Java concurrency in practice: non-blocking synchronization

Previously we discussed the opportunities to synchronize our thread modifying the shared resource using locks. But we also have a non-blocking way to solve some cases (not all of them to be honest). And it could work much more effective than locks. Let’s discover the non-blocking synchronization approach.

Compare-and-Swap algorithm

The Compare-and-Swap (CAS) algorithm is a fundamental technique used in concurrent programming and multi-threaded applications to perform atomic updates on shared variables. It works under the hood of all the Atomic abstractions in java.

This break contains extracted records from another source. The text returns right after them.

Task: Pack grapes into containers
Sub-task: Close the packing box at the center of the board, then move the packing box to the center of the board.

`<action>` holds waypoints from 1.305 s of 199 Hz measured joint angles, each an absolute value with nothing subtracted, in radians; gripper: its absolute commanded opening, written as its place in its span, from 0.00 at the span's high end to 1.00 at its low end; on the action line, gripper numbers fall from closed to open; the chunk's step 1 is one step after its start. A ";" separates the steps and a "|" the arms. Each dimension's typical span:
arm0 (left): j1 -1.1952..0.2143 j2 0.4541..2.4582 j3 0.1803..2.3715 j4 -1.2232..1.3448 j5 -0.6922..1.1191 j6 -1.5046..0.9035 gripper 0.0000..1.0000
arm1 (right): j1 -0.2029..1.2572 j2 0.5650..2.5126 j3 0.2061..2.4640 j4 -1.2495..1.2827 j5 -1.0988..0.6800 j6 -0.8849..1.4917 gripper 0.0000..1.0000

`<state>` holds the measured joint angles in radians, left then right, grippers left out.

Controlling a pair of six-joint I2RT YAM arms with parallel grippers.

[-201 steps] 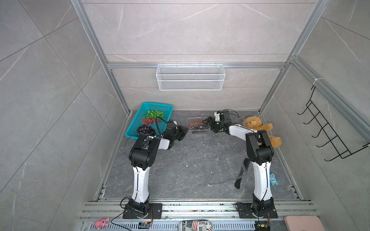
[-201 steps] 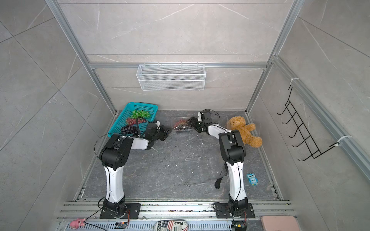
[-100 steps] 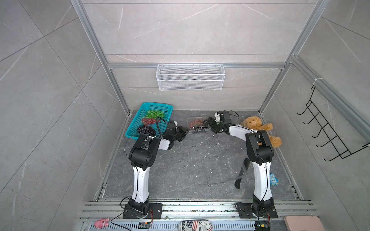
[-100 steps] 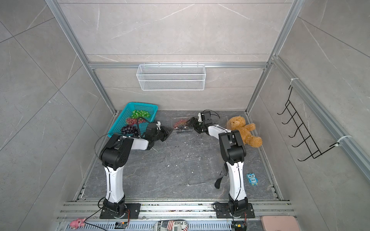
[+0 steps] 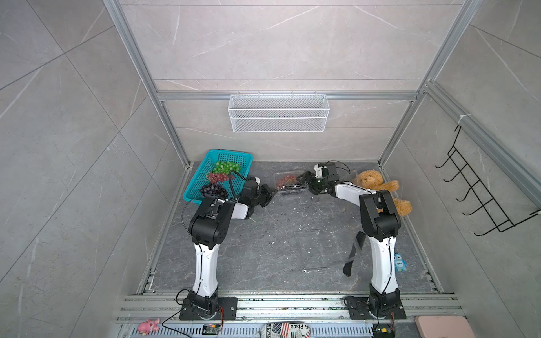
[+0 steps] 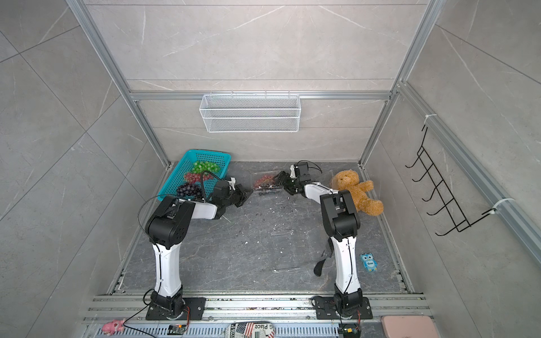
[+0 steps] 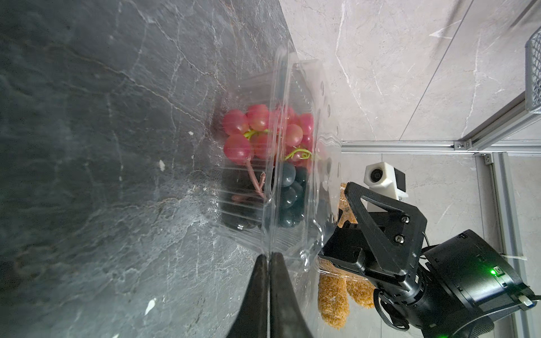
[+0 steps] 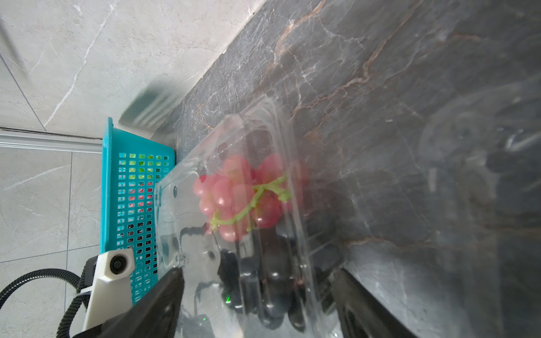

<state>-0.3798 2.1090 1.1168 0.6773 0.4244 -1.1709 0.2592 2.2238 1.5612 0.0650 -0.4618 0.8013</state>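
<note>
Left gripper [image 5: 273,193] and right gripper [image 5: 304,184] low, facing each other.
Left jaws pressed together; right jaws spread wide.

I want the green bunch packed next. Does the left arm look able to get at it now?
Probably, once freed: the left claw looks shut on the rim of the clear container. The green bunch lies uncovered in the open teal basket beside that arm.

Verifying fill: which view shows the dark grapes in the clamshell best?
Left wrist: the dark grapes sit sharp beside the red bunch inside the clamshell. Right wrist shows them blurred behind plastic; both top views give only a dark smear.
</note>
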 measured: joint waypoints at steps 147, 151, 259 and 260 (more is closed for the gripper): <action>-0.341 2.081 1.383 0.201 0.448 -1.014 0.07 | 0.260 2.155 1.560 -0.019 -0.461 0.705 0.17; -0.341 2.092 1.401 0.200 0.453 -1.016 0.07 | 0.260 2.155 1.559 -0.022 -0.461 0.704 0.17; -0.334 2.314 1.710 0.052 0.522 -1.052 0.01 | 0.265 2.213 1.607 -0.027 -0.470 0.775 0.28; -0.334 2.314 1.712 0.052 0.523 -1.052 0.01 | 0.265 2.214 1.608 -0.027 -0.469 0.776 0.28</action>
<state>-0.3336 2.3142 1.7119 0.0517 0.5228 -1.0515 0.2649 2.2139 1.6081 -0.0269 -0.4694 0.7761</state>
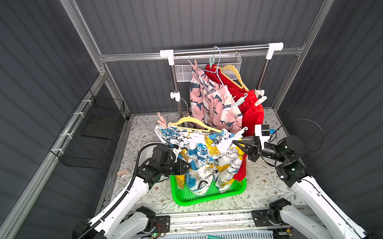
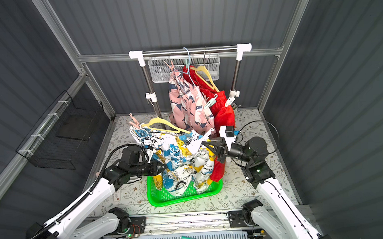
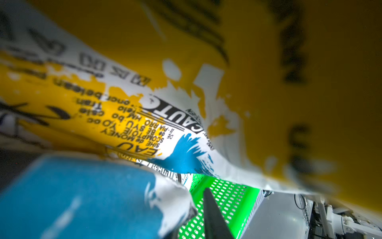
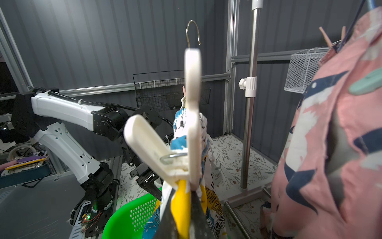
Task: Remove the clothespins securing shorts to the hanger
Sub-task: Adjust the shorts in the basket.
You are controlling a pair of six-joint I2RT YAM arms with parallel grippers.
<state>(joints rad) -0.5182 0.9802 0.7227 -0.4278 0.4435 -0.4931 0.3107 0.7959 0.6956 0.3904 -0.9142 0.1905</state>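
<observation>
Nearest, the left gripper is buried in the white printed shorts over the perforated green basket; its jaw state cannot be determined, since blurred fabric hides one finger in the wrist view. The right gripper is clenched on the same shorts' thin fabric directly below a smooth white clothespin on the yellow hanger. Beyond, pink shorts and red shorts hang pegged from the steel rail.

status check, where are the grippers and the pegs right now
Right gripper shut on printed shorts, right beside white clothespin. Left gripper against the fabric, jaws unreadable. Pink clothespin clipped at yellow hanger's far end. Fabric blocks left wrist view.
</observation>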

The basic idea behind CAS is to perform the following steps atomically:

1. Read the current value of a shared variable.
2. Compare it to an expected value.
3. If the current value matches the expected value, update the variable with a new value.
4. If the current value doesn’t match the expected value, do nothing or retry the operation.

Example from jdk:

public final int getAndAddInt(Object o, long offset, int delta) {
    int v;
    do {
        v = getIntVolatile(o, offset);
    } while (!weakCompareAndSetInt(o, offset, v, v + delta));
    return v;
}

History

Java 1.5 (2004):

The introduction of the java.util.concurrent package brought significant enhancements to Java's concurrency support. This release included the first set of atomic classes, such as AtomicInteger, AtomicLong, and AtomicReference, which provided atomic operations on basic data types.

Java 9 (2017)
New methods were added to the Atomic types. For example: weakCompareAndSetPlain , compareAndExchange , compareAndExchangeAcquire…

Functionality

AtomicBoolean:

AtomicBoolean: Provides atomic operations for boolean variables. Interesting fact: the internal type of Atomic Boolean stored in the volotile int field. This is because int is the smallest type CAS operations can be implemented across different machine types.

get(): Returns the current value of the AtomicBoolean as a boolean.

set(boolean newValue): Sets the value of the AtomicBoolean to the specified newValue.

getAndSet(boolean newValue): Sets the value of the AtomicBoolean to the specified newValue and returns the previous value.

compareAndSet(boolean expect, boolean update): Atomically compares the current value of the AtomicBoolean with the expect value. If they match, it updates the value to update. The method returns true if the update was successful, indicating that the value was changed; otherwise, it returns false.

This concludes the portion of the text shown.